Consulting firm Fitch Solutions warned on Saturday that Angola’s indebtedness is expected to remain above 100% throughout the next decade, remaining this year at 118.2% of GDP, with a recession of 4%. “We see Angola’s public debt climbing to 118.2% of gross domestic product this year and staying above 100% during our 10-year forecast period,” reads an analysis of major economies of Angola.

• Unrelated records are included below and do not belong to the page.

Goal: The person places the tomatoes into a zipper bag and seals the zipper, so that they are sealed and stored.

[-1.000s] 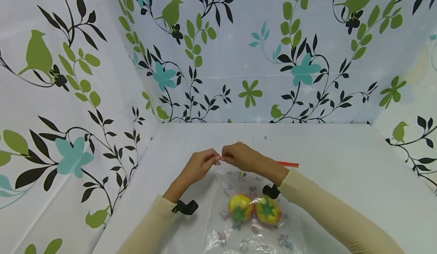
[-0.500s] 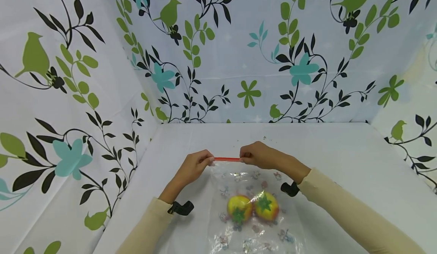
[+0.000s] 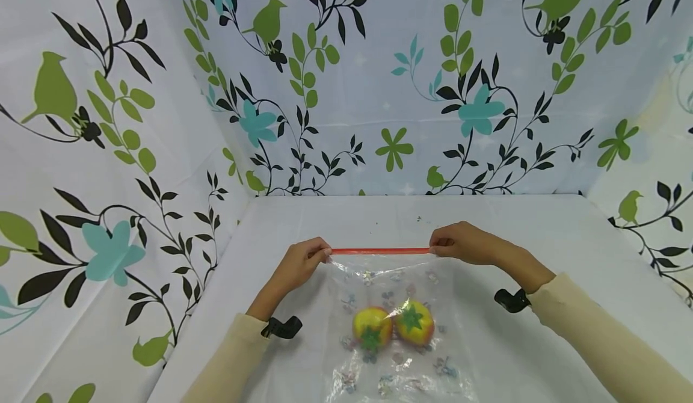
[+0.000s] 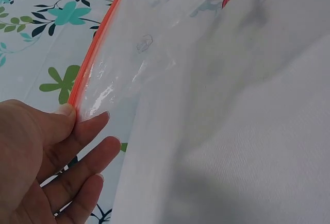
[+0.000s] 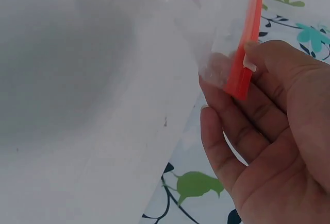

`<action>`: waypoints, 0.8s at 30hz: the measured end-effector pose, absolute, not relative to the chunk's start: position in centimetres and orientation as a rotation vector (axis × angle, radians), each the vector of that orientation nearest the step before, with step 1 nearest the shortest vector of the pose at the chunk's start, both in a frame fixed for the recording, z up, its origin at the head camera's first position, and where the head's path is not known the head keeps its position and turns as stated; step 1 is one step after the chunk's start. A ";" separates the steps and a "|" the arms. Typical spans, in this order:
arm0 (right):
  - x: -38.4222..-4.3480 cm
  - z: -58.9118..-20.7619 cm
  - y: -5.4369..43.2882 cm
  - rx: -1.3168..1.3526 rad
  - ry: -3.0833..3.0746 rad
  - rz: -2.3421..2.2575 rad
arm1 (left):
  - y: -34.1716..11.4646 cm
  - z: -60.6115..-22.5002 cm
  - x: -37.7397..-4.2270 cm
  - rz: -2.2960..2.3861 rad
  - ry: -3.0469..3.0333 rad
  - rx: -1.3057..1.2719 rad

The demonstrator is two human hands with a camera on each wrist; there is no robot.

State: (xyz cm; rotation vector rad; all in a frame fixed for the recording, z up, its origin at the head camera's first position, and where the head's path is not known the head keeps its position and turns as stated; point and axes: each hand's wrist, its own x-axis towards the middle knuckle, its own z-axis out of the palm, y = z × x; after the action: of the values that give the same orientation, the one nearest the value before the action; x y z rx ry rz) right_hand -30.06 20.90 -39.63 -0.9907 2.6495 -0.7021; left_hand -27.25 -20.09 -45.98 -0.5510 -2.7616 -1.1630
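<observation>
A clear plastic zip bag (image 3: 395, 325) printed with small flowers lies on the white table (image 3: 541, 234). Inside it sit two yellow-red toy fruits (image 3: 392, 326) with green tops. The bag's orange zip strip (image 3: 380, 251) runs straight between both hands. My left hand (image 3: 303, 261) pinches the strip's left end between thumb and forefinger (image 4: 77, 113). My right hand (image 3: 460, 243) pinches the right end (image 5: 242, 74). In both wrist views the strip and clear film show close up beside the fingers.
Walls papered with green birds, teal flowers and black leaves (image 3: 379, 90) close in the table at the back, left and right. Black wrist straps (image 3: 281, 328) sit on both cream sleeves.
The right hand has slid to the right along the orange strip, away from the left hand. The left hand kept its pinch on the left end, and the strip now lies stretched straight.
</observation>
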 end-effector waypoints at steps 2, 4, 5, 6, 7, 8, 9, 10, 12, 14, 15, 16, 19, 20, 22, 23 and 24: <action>-30.0 -39.8 21.4 -0.955 2.654 -0.718 | -20.4 -46.1 -27.4 -1.154 -2.765 -0.543; -29.9 -40.0 21.8 -0.928 2.656 -0.735 | -20.6 -46.2 -27.4 -1.165 -2.769 -0.539; -29.9 -40.1 22.0 -0.913 2.655 -0.744 | -20.6 -46.2 -27.4 -1.178 -2.775 -0.536; -29.8 -40.1 22.1 -0.903 2.657 -0.749 | -20.6 -46.2 -27.4 -1.186 -2.777 -0.537; -29.7 -40.1 22.2 -0.899 2.659 -0.753 | -20.5 -46.1 -27.4 -1.193 -2.776 -0.541; -29.7 -40.1 22.3 -0.892 2.664 -0.753 | -20.5 -46.2 -27.4 -1.193 -2.776 -0.546; -29.7 -40.1 22.4 -0.892 2.666 -0.757 | -20.4 -46.2 -27.4 -1.194 -2.776 -0.548; -29.7 -40.2 22.5 -0.893 2.671 -0.758 | -20.3 -46.2 -27.5 -1.188 -2.775 -0.553; -29.8 -40.3 22.5 -0.904 2.682 -0.762 | -20.2 -46.2 -27.5 -1.173 -2.774 -0.549; -29.9 -40.6 22.5 -0.892 2.699 -0.769 | -20.1 -46.2 -27.6 -1.170 -2.771 -0.542; -29.9 -40.7 22.5 -0.901 2.705 -0.774 | -20.0 -46.1 -27.6 -1.177 -2.769 -0.536; -30.0 -40.8 22.5 -0.902 2.713 -0.779 | -19.9 -46.1 -27.5 -1.182 -2.769 -0.527; -29.9 -41.2 22.4 -0.893 2.728 -0.800 | -19.6 -46.0 -27.4 -1.188 -2.771 -0.490; -29.9 -41.3 22.4 -0.893 2.734 -0.802 | -19.6 -46.0 -27.3 -1.179 -2.772 -0.480; -29.6 -41.3 22.4 -0.882 2.748 -0.797 | -19.6 -46.0 -27.1 -1.150 -2.780 -0.455; -29.5 -41.3 22.4 -0.874 2.762 -0.790 | -19.6 -46.0 -27.0 -1.140 -2.783 -0.443; -29.3 -41.3 22.4 -0.868 2.781 -0.781 | -19.7 -45.9 -26.8 -1.124 -2.785 -0.432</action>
State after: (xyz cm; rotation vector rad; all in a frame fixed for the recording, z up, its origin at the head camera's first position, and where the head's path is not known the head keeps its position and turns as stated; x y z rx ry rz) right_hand -29.30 22.43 -41.25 -0.8678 2.7809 -0.7814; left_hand -26.84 -19.65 -45.93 -0.4317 -2.7854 -1.1242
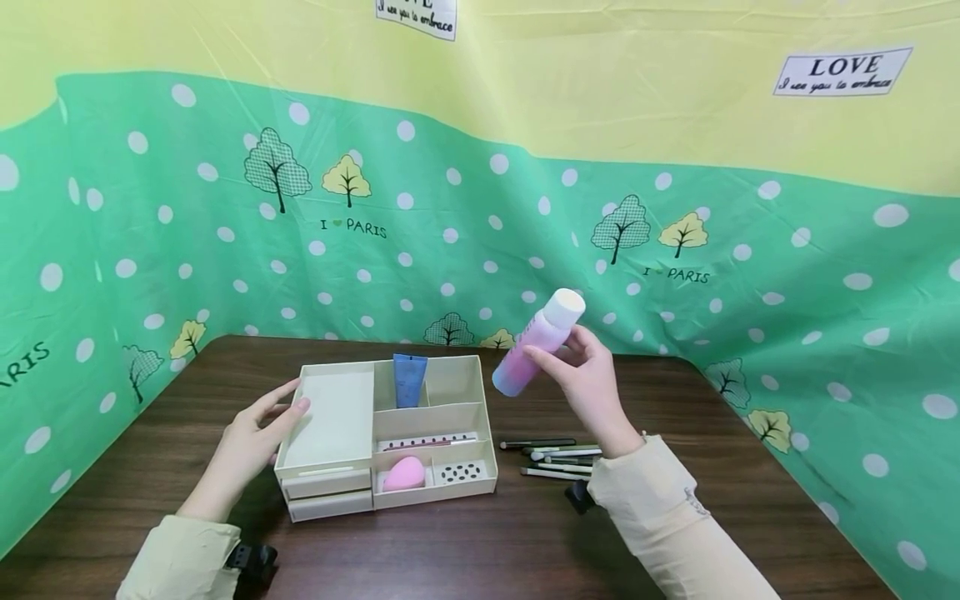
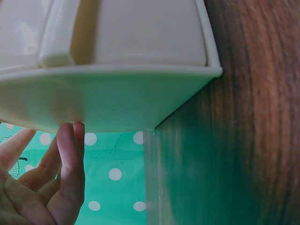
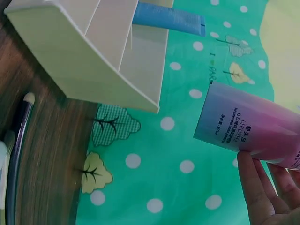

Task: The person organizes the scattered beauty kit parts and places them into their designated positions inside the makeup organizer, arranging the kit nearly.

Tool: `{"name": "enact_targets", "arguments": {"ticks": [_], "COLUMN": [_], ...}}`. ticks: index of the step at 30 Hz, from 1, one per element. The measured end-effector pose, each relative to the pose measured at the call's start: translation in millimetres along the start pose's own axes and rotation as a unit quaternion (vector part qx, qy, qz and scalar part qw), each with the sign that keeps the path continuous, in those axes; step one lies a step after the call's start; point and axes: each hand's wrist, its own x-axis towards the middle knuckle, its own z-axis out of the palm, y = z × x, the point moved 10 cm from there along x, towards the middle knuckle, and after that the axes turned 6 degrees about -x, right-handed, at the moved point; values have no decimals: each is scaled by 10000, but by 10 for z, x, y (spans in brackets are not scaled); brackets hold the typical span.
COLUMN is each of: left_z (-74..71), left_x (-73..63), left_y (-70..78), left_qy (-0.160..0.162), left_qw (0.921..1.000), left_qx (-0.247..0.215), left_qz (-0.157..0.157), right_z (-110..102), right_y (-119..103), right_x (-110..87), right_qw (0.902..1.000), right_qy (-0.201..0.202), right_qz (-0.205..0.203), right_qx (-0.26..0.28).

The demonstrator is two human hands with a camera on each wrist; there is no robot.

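gap betw r hand point(image 1: 581, 375) & rt edge of organizer point(image 1: 337, 408); far edge of table point(image 1: 450, 550) shows behind grip. bottle point(image 1: 540, 332) is in r hand, pinched thumb vs fingers, tilted cap-up, off table. brushes point(image 1: 538, 444) lie below grip. organizer left of grip: tube point(image 1: 408, 379) sticks up from back compt, pink sponge point(image 1: 405, 473) in front one. farther left, l hand point(image 1: 251, 433), fingers loosely extended, touches organizer's left side.

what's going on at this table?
A person's right hand holds a white-capped pink-and-blue bottle, tilted in the air right of a cream cosmetics organizer. The left hand touches the organizer's left side. A blue squeeze tube stands in a rear compartment and a pink makeup sponge sits in a front one. Makeup brushes lie on the table to the organizer's right.
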Motion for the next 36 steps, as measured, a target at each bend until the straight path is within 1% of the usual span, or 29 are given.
{"name": "enact_targets", "arguments": {"ticks": [8, 15, 20, 30, 36], "left_z": [3, 8, 3, 2, 6], "left_x": [4, 2, 8, 14, 8], "left_y": [-6, -21, -17, -16, -13], "left_qy": [23, 12, 27, 13, -8], "left_qw": [10000, 10000, 10000, 10000, 10000], "left_qx": [-8, -12, -28, -38, -43], "left_qz": [-8, -55, 4, 16, 1], "right_z": [181, 315, 428, 694, 830], "right_y": [-48, -38, -14, 144, 208], "right_x": [74, 102, 130, 189, 197], "right_qw": [9998, 9996, 9995, 9993, 9982], "right_qy": [-139, -168, -196, -345, -469], "right_qz": [-98, -215, -262, -50, 22], "right_qx": [-54, -74, -51, -160, -372]}}
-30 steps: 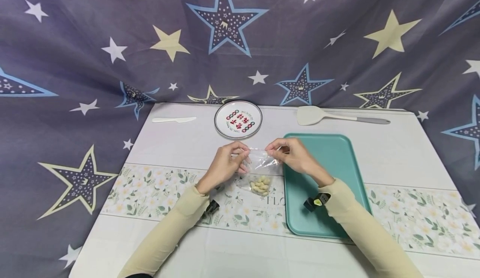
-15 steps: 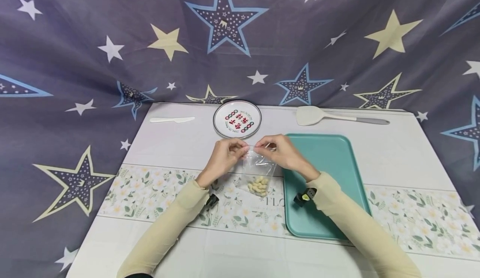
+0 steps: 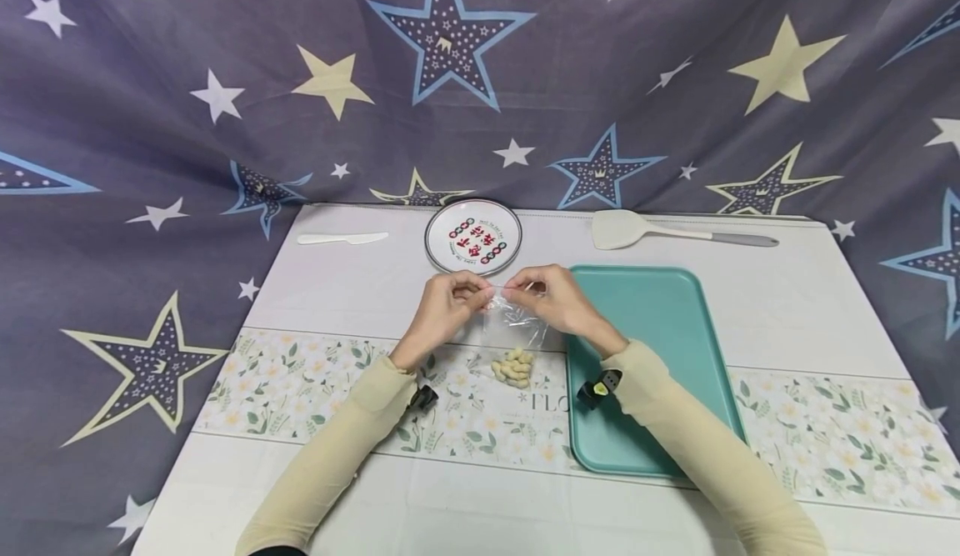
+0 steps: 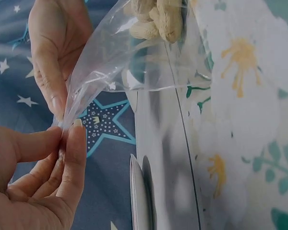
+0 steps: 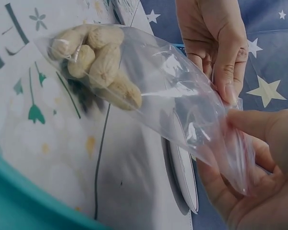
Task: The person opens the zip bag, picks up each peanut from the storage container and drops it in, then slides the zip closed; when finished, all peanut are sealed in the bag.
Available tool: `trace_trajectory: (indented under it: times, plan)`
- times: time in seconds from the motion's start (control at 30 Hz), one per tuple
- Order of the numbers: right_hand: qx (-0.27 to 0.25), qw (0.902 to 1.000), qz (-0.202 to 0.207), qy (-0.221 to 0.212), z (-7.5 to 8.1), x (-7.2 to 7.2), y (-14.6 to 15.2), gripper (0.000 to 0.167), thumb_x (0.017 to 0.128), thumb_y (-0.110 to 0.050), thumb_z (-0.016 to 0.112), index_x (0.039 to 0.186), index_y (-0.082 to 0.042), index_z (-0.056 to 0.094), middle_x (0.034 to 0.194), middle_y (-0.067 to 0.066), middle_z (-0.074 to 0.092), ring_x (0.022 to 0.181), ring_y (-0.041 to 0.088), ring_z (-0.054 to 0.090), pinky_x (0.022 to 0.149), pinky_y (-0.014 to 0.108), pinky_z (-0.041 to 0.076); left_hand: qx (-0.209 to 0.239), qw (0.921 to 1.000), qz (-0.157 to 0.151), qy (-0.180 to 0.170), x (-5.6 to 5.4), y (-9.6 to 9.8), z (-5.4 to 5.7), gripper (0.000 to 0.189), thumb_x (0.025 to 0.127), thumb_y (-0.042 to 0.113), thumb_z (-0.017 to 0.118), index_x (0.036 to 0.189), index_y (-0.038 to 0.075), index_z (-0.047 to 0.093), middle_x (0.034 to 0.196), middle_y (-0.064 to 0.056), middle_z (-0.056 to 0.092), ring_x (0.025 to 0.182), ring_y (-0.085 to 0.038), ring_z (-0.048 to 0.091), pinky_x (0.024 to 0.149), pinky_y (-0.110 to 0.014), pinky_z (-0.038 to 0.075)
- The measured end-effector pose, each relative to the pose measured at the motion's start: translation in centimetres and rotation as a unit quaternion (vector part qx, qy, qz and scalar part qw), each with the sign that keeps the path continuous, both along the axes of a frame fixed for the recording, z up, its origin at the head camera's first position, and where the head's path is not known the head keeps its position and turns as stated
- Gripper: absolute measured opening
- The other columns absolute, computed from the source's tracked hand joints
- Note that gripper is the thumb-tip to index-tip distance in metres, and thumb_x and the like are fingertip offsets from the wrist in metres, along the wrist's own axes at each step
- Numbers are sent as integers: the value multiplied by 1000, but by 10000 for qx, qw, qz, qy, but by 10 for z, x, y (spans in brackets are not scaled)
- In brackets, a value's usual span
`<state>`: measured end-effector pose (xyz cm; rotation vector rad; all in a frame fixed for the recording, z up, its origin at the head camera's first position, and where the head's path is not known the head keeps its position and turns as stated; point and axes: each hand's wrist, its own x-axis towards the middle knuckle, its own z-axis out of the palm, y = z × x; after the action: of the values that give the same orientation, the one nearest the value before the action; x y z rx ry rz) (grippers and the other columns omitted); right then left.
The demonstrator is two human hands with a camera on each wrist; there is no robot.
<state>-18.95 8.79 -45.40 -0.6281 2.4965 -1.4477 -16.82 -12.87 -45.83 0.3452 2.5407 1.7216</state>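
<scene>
A clear plastic zip bag (image 3: 514, 316) hangs between my two hands, with several peanuts in their shells (image 3: 512, 368) gathered at its bottom. My left hand (image 3: 444, 310) pinches the top edge of the bag between thumb and fingers. Close beside it, my right hand (image 3: 557, 299) pinches the same edge, and the fingertips of both hands nearly meet. In the right wrist view the bag (image 5: 182, 105) slants down from the fingers, its mouth pressed together near the right thumb. The left wrist view has the peanuts (image 4: 156, 19) at the top, partly cut off.
A teal tray (image 3: 652, 348) lies under my right forearm. Behind the hands is a white plate (image 3: 474, 237) with red characters. A white knife (image 3: 342, 239) lies back left, and a white spatula (image 3: 622, 229) with a grey handle end back right. A star-patterned curtain (image 3: 480, 147) rises behind the table.
My right hand has moved left toward my left hand, so the bag's top edge between them is shorter. Both hands have risen slightly toward the plate, and the bag now hangs narrower.
</scene>
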Motion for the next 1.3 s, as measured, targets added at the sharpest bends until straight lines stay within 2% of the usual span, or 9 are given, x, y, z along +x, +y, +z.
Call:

South Africa.
In the report, addressed to investors and to which Lusa had access, this consultant owned by the same owners of the financial rating agency Fitch Ratings specifies that “the volume of public debt should drop from 100.7% of GDP in 2019 to 118.2. % this year, well above the average of 62.7% for sub-Saharan Africa ”.
The Fitch Solutions analysis, sent on the same day that the Angolan finance minister estimated that this figure will reach 123% this year, also warns that “nearly 70% of the debt is held in dollars, which makes the country particularly vulnerable exchange rate shocks ”.
Maintaining this high value “will put pressure on the government to maintain positive primary fiscal balances to ensure debt sustainability, which can be achieved through increased reliance on concessional loans (below ‘commercial interest), which reduces costs. to service long-term debt ”.
In addition to public debt above 100%, which is expected to be 115% in 2021 and 116% in 2022, Fitch analysts also believe that the budget surplus in recent years will develop negatively towards a deficit in the public accounts.
“We estimate that the budget balance will grow from a surplus of 0.8% of GDP in fiscal year 2019/2020 [de abril a março] for a deficit of 4.8% in 2020/2021 ”, warn, admitting that this is an improvement over the initial estimate of a deficit of 6.1%.
The forecast “suggests that the near-term fiscal outlook has deteriorated significantly due to the covid-19 pandemic, with falling incomes and rising spending due to the government-approved fiscal stimulus,” analysts say. .
The following year, the deficit will be reduced to 2.6%, supported by a cyclical increase in revenues and the likely cuts in investment and capital spending that should be part of the fiscal adjustment.
“The covid-19 pandemic has considerably weakened the prospects for short-term budget developments, disrupting the government’s consolidation efforts,” said the document, which estimates that oil revenues, the government’s main source of revenue, will decline further. . 30% this year. “The reduction in external demand has hit oil prices, and our Oil & Gas team estimates that values will drop from an average of $ 64.2 per barrel in 2019 to $ 44 per barrel this year,” text.
This consultant’s report also points to a 4% recession this year, for the fifth year in a row, and a recovery to positive ground in 2021, when Angola is expected to grow 0.8%, essentially assuming that measures to The containment will slow significantly in the last quarter of this year, boosting economic activity.